Section 1.11 Termination. The registration rights set forth in this Article I shall not be available to any Stockholder if all of the Registrable Securities held by such Stockholder have been sold in a registration pursuant to the Securities Act or pursuant to Rule 144.

ARTICLE II.

REPRESENTATIONS; WARRANTIES AND COVENANTS

Section 2.01 Representations and Warranties of the Stockholders. Each Stockholder hereby represents and warrants, severally and not jointly, and solely on its own behalf, to each other Stockholder and to the Company that on the date hereof:

(a) Existence; Authority; Enforceability. Such Stockholder has the necessary power and authority to enter into this Agreement and to carry out its obligations hereunder. Such Stockholder is duly organized and validly existing under the laws of its jurisdiction of organization, and the execution of this Agreement, and the consummation of the transactions contemplated herein, have been authorized by all necessary corporate or other action, and no other act or proceeding, corporate or otherwise, on its part is necessary to authorize the execution of this Agreement or the consummation of any of the transactions contemplated hereby.
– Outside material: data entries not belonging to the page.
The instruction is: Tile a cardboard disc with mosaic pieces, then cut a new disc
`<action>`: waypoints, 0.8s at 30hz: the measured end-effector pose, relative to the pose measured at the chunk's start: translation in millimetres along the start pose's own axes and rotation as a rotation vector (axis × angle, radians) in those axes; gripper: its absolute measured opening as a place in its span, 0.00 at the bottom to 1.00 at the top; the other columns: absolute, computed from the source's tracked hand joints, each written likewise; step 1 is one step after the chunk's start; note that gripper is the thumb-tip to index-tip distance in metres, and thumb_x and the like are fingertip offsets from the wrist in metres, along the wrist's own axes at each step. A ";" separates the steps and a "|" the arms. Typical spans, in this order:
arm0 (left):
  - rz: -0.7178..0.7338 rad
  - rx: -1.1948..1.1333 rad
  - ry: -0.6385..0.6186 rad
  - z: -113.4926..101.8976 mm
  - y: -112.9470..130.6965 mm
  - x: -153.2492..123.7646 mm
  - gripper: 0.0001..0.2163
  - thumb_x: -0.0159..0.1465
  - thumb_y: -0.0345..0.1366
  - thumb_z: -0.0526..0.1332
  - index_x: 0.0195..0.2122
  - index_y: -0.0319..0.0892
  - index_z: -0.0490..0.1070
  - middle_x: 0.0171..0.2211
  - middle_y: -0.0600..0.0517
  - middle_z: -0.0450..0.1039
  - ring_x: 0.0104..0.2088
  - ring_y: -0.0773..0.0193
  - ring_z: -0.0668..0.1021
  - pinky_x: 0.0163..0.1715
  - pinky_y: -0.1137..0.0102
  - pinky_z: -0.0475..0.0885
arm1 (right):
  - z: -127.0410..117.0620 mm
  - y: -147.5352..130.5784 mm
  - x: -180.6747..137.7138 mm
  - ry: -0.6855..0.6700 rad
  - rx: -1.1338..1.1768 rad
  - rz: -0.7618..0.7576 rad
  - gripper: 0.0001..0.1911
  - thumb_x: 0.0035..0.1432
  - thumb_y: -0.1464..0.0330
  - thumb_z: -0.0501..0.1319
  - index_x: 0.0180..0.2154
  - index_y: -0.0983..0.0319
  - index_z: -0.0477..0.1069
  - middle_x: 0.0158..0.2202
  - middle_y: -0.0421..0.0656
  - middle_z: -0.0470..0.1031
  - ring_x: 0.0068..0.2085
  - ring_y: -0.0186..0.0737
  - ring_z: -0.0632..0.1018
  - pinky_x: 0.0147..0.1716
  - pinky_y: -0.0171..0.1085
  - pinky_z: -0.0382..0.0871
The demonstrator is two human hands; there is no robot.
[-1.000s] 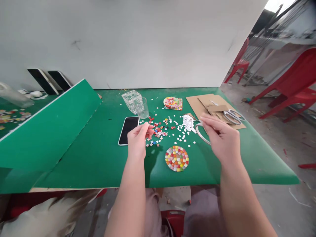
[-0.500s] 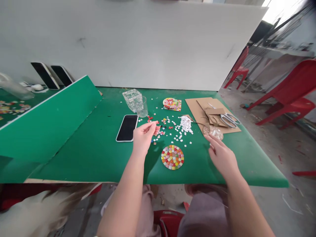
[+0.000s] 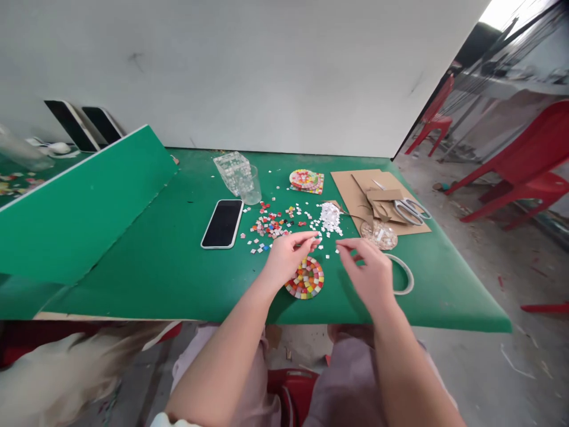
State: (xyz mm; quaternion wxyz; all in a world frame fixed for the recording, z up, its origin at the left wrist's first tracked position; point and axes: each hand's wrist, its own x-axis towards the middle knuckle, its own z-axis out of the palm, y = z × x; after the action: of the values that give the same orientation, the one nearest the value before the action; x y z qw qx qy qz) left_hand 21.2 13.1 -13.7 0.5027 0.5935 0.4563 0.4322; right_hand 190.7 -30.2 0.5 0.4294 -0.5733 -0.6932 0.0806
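My left hand hovers just above the round mosaic coaster near the table's front edge. Its thumb and forefinger are pinched together on something small that I cannot make out. To the right of the coaster is my right hand, with its fingers apart, slightly blurred and holding nothing. A white tape ring lies flat on the green table just right of that hand. Loose coloured tiles and a pile of white tiles lie scattered beyond my hands.
A phone lies face up at left of the tiles. Behind it stand a clear cup and a clear box. Further right are a second mosaic coaster, cardboard pieces with scissors and a round disc. A green board leans at left. Red chairs stand at right.
My right hand has let go of the tape ring, which now lies on the table. Both hands have come together over the round coaster, the left one moving right from the loose tiles.
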 end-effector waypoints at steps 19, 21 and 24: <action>0.167 0.136 0.008 6.5 1.8 -6.4 0.09 0.57 0.37 0.62 0.39 0.47 0.76 0.39 0.55 0.78 0.41 0.64 0.78 0.43 0.71 0.73 | 20.3 -4.9 3.9 -0.020 0.137 -0.020 0.06 0.58 0.69 0.57 0.32 0.60 0.72 0.31 0.42 0.75 0.34 0.36 0.74 0.28 0.33 0.69; 0.188 0.135 0.009 6.5 0.5 -6.2 0.09 0.56 0.36 0.63 0.39 0.47 0.76 0.38 0.55 0.78 0.39 0.64 0.78 0.42 0.71 0.73 | 19.9 -4.1 3.6 -0.033 0.150 -0.004 0.06 0.58 0.69 0.57 0.32 0.60 0.72 0.31 0.42 0.74 0.33 0.36 0.74 0.28 0.33 0.68; 0.215 0.133 0.011 6.7 -1.4 -5.5 0.09 0.55 0.36 0.64 0.38 0.47 0.77 0.37 0.54 0.78 0.38 0.64 0.78 0.41 0.70 0.73 | 19.2 -3.5 2.8 -0.047 0.164 0.014 0.06 0.58 0.69 0.57 0.32 0.60 0.73 0.31 0.41 0.75 0.33 0.36 0.74 0.28 0.32 0.68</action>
State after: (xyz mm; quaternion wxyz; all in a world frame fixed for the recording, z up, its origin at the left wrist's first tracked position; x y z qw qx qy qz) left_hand 26.4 6.6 -16.2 0.4104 0.6689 0.4203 0.4555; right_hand 175.1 -21.6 -7.8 0.4581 -0.5389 -0.6900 0.1535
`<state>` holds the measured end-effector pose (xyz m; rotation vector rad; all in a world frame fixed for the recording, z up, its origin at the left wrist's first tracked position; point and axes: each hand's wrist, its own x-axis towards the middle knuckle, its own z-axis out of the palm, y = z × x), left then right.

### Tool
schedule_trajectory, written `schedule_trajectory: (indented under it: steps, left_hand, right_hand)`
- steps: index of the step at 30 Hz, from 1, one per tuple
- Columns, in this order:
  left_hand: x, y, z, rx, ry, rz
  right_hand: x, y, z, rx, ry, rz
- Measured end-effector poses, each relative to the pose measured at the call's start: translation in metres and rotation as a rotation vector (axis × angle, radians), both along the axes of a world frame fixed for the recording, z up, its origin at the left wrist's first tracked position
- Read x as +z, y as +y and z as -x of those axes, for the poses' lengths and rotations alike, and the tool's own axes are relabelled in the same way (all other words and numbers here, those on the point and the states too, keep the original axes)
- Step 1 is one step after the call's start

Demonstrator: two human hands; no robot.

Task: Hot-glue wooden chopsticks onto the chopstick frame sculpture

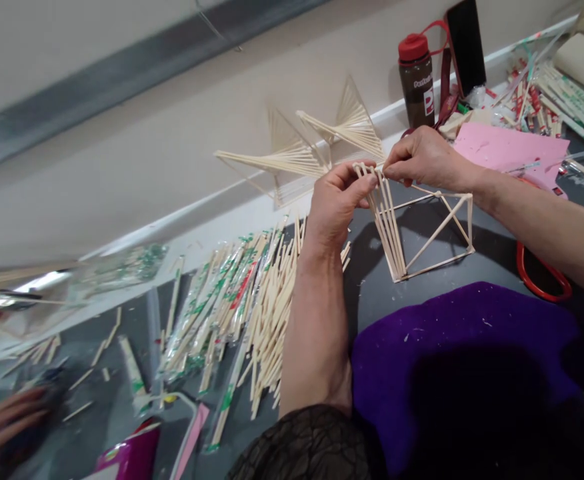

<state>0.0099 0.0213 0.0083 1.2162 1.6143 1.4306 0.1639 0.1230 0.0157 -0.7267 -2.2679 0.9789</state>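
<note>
Pale wood at the heart of it, and we're on the head view: a stick frame (389, 233) sits over the grey table (369, 293), just above the purple cloth (447, 310), its fan of sticks narrowing to one low corner and its open side stretching away to the right. Left hand (336, 200) on the fan, thumb and forefinger pinching the sticks near their upper ends! Right hand (425, 160) just beside it, thumb and fingertips pressed together at the fan's top edge; whether a stick is caught between them, I can't tell. Behind the hands, fanned models (297, 160) stand close to the wall. Up to the right, a red-capped bottle (417, 87) beside a dark phone (466, 50), with pink paper (512, 150) below and a heap of wrapped sticks beyond. Under the right forearm, a red loop (542, 283), partly hidden. Left of the left forearm, loose sticks (271, 313) lie piled, paper-wrapped packets (217, 287) just beside them. And way down in the left corner, blurred, another person's hand (7, 420), near some scattered stick pieces; its grip can't be made out.
</note>
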Motion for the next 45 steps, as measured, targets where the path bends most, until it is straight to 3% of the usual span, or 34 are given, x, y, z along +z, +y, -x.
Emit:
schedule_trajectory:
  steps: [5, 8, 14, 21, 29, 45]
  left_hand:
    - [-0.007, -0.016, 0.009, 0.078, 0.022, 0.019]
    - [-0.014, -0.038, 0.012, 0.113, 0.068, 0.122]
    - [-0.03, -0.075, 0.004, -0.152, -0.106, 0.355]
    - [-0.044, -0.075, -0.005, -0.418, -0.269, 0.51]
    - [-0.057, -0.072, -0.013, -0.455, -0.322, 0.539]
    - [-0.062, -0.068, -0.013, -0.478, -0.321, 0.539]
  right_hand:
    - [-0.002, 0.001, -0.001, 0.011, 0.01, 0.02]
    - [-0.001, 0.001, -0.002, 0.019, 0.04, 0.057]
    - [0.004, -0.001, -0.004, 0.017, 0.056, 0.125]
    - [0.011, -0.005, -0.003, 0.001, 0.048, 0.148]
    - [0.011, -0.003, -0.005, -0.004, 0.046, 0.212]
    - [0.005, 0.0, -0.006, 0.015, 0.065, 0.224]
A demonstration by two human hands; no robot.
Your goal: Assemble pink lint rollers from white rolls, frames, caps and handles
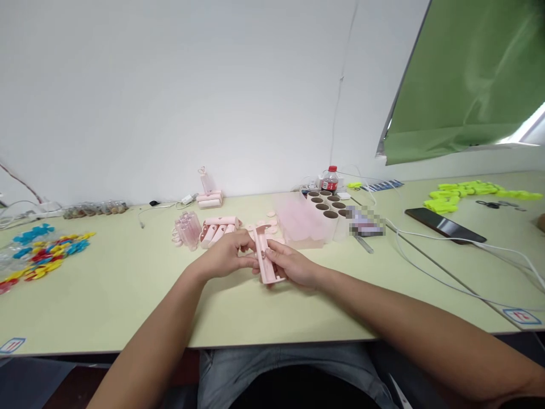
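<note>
My left hand [232,254] and my right hand [294,264] are closed around a pink plastic trough-shaped housing [267,266], held just above the table with its hollow side facing me. My left fingers grip its left side. My right thumb presses inside the hollow, and the other right fingers are partly hidden behind it. Just beyond my left hand lie several similar pink housings [220,230]. Left of them stands a cluster of translucent pink handle-like pieces [187,230]. Small flat pink pieces [272,222] are scattered behind the held housing.
A translucent pink container [296,221] and several brown-lined rolls [330,214] stand behind my right hand, near a cola bottle [329,180]. A pink assembled piece [209,199] stands by the wall. Colourful plastic pieces [46,253] lie left; a phone [445,225] and white cable [447,236] right.
</note>
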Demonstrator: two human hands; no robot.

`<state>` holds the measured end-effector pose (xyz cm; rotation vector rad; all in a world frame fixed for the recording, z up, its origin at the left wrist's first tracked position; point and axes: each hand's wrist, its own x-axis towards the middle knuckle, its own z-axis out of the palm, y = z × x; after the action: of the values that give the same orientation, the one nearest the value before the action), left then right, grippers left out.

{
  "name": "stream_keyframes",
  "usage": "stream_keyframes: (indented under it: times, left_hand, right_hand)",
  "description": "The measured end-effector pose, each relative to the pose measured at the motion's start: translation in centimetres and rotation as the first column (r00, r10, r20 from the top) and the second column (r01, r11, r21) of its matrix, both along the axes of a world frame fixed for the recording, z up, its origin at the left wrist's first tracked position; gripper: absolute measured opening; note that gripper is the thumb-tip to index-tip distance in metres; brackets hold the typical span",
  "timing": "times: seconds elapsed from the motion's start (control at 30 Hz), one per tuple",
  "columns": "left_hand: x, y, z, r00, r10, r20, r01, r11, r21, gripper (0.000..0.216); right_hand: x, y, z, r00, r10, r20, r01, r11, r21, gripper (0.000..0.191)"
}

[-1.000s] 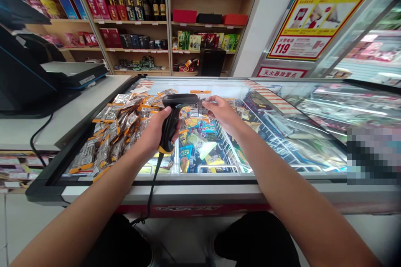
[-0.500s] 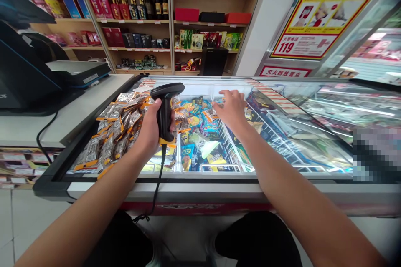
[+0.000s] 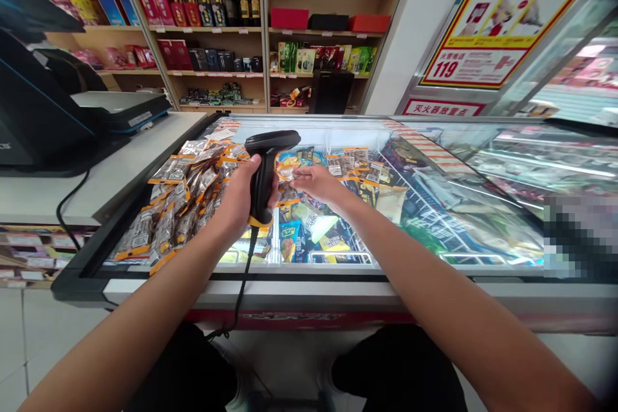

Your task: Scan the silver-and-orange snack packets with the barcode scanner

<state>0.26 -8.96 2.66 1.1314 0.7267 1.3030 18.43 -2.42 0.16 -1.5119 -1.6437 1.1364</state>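
Note:
My left hand [image 3: 239,196] is wrapped around the handle of a black and yellow barcode scanner [image 3: 263,183], its head pointing to the right. Just right of the scanner, my right hand [image 3: 321,187] has its fingers together at the edge of a small snack packet [image 3: 288,196], apparently pinching it; the fingertips are partly unclear. A large heap of silver and orange packets [image 3: 186,196] lies left of the scanner on the freezer's glass top. Several like packets [image 3: 355,164] lie beyond my right hand.
Frozen goods in bags [image 3: 321,225] show inside the chest freezer [image 3: 309,290], in white wire baskets. At left a counter [image 3: 43,199] carries a dark scale [image 3: 38,96]. Shelves [image 3: 207,29] of bottles and boxes stand behind. The scanner's cord [image 3: 245,283] hangs over the front edge.
My right hand has moved left and nearer from over the right-hand packets to those beside the scanner, its fingers drawing together. The scanner has shifted slightly right in my left hand.

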Motion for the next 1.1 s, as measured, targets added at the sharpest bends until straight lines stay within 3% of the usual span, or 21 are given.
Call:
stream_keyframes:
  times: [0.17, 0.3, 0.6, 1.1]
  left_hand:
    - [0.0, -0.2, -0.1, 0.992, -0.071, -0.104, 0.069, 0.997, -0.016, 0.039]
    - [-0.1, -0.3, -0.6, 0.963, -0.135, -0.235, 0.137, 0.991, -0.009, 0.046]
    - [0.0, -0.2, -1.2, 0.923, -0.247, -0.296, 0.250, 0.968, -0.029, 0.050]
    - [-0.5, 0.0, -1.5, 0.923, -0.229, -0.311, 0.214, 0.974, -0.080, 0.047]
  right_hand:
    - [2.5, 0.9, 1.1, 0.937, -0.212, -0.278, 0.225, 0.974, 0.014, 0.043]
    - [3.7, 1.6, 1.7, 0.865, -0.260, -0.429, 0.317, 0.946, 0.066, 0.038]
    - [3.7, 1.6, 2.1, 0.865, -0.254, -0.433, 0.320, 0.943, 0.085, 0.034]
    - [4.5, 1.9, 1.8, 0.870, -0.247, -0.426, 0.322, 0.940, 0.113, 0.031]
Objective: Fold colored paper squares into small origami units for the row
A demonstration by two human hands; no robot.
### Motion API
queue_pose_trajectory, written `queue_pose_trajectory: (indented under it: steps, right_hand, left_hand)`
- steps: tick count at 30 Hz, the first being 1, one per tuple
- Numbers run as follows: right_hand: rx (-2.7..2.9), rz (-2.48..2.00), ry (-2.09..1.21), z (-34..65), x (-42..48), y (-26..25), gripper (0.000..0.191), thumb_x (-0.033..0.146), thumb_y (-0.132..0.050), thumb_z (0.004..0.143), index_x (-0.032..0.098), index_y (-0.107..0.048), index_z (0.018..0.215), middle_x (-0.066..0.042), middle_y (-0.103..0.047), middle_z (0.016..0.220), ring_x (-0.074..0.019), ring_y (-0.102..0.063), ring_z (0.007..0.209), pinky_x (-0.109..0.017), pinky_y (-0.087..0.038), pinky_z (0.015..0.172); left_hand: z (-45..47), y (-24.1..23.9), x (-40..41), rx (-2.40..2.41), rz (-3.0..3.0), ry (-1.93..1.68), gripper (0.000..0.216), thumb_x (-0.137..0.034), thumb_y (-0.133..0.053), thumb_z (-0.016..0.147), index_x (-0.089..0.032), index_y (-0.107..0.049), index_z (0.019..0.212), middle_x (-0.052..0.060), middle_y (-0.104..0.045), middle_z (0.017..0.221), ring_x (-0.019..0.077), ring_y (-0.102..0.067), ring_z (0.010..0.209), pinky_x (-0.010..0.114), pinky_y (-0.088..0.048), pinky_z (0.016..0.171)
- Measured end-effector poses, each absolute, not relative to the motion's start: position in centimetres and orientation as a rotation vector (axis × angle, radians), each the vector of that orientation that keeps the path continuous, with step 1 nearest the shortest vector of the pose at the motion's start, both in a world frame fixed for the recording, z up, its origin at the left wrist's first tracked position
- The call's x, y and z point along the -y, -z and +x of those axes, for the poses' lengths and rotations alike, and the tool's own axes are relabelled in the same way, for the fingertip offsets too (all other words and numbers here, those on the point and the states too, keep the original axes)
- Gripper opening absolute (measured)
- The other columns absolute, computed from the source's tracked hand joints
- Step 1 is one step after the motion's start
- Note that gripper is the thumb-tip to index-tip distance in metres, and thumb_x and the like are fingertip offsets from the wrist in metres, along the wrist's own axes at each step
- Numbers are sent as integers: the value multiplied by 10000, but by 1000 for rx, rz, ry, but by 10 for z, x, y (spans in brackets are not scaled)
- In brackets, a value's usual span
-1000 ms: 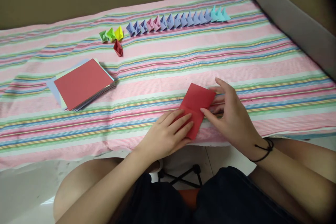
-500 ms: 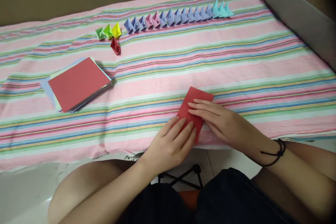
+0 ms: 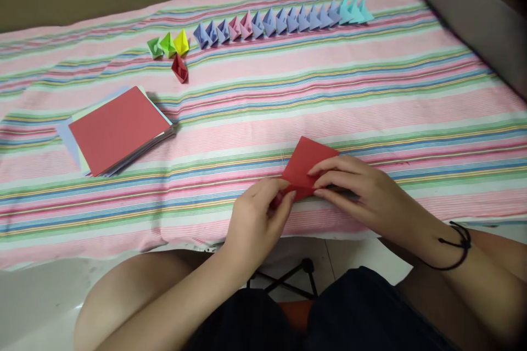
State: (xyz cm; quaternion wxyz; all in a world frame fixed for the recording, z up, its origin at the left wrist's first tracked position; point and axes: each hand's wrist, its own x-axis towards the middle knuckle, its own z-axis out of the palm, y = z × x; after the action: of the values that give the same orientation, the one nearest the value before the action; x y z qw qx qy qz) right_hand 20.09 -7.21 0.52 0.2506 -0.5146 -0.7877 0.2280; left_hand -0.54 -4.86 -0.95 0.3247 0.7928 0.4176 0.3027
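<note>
A red sheet of paper [image 3: 308, 156] lies close to the front edge of the cloth-covered surface, its near end folded up toward the far end. My left hand [image 3: 259, 211] pinches the left side of that fold between thumb and fingers. On the paper's right side, my right hand [image 3: 354, 186] grips the edge, thumb below and fingers resting on top. The palm sides of both hands are hidden, and a black cord bracelet circles the right wrist.
A stack of coloured paper [image 3: 121, 131] with a red sheet on top lies at left. Along the back runs a row of folded paper boats [image 3: 269, 23], with green and yellow ones [image 3: 168, 45] and a red one [image 3: 180, 69] further left. Striped cloth [image 3: 230, 115] covers the surface.
The near end of the red paper has been folded upward, so the sheet looks shorter. My left hand went from lying flat on it to pinching the fold; my right hand shifted slightly nearer and right.
</note>
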Motion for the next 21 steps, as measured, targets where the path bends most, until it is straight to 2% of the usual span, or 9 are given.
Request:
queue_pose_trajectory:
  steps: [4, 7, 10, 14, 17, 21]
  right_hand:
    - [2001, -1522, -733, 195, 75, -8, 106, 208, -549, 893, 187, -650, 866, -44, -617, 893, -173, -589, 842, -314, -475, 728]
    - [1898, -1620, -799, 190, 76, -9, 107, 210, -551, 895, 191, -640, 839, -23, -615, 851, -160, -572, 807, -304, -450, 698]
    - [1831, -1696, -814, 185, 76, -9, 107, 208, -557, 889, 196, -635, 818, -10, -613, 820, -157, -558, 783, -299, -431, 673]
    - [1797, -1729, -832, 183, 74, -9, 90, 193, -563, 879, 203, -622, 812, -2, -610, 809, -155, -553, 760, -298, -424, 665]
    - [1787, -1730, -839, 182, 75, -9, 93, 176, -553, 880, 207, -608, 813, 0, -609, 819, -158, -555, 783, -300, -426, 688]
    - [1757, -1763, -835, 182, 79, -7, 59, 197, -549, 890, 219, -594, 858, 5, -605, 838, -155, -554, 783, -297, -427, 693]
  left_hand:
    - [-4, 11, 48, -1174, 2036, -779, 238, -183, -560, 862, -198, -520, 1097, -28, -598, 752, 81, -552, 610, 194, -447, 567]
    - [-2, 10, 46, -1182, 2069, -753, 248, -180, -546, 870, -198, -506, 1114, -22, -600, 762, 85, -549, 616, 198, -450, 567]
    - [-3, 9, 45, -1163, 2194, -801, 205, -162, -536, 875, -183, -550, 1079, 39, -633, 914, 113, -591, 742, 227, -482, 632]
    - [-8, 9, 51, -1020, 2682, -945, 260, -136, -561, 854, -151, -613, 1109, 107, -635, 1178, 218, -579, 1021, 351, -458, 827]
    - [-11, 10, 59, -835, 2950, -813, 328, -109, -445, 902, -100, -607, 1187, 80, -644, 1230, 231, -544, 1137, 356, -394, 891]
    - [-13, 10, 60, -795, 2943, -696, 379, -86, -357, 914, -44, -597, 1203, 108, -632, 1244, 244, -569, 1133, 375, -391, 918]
This Agreement has been duly executed by such Stockholder and constitutes its legal, valid and binding obligation, enforceable against it in accordance with its terms, subject to the effects of bankruptcy, insolvency, fraudulent conveyance, reorganization, moratorium and other similar laws relating to or affecting creditors’ rights generally, general equitable principles (whether considered in a proceeding in equity or at law) and any implied covenant of good faith and fair dealing.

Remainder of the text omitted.